### EXERCISE
Only the lines containing the string "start" are needed; copy all of them from the listing.

•••

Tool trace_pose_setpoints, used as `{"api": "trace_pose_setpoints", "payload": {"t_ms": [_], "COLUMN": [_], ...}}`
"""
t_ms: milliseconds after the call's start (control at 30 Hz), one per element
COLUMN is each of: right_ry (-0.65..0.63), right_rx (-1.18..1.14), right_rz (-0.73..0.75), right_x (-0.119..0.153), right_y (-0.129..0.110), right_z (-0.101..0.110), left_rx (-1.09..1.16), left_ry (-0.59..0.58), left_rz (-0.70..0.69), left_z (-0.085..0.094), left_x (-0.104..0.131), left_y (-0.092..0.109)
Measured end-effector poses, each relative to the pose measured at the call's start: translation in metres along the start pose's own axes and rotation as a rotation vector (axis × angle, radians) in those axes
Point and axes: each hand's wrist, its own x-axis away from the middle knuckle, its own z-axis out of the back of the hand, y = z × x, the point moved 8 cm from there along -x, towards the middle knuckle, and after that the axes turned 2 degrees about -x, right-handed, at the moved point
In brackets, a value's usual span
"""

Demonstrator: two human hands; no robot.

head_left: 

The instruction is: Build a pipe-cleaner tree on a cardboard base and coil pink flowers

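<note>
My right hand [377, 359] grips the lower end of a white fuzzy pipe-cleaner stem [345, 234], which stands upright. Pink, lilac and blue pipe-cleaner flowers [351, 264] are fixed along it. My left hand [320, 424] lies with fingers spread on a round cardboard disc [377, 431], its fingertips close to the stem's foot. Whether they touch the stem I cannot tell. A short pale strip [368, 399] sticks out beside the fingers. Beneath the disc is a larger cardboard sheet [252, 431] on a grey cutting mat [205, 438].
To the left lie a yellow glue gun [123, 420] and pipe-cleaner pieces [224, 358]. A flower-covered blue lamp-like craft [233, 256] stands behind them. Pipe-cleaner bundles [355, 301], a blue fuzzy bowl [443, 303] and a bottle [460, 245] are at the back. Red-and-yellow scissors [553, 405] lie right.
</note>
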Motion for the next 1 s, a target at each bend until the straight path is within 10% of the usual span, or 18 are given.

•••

### TASK ANSWER
t_ms: milliseconds after the call's start (control at 30 Hz), one per element
Measured end-effector poses, each relative to the pose measured at the call's start: translation in metres along the start pose's own axes and rotation as a rotation vector (axis × angle, radians) in those axes

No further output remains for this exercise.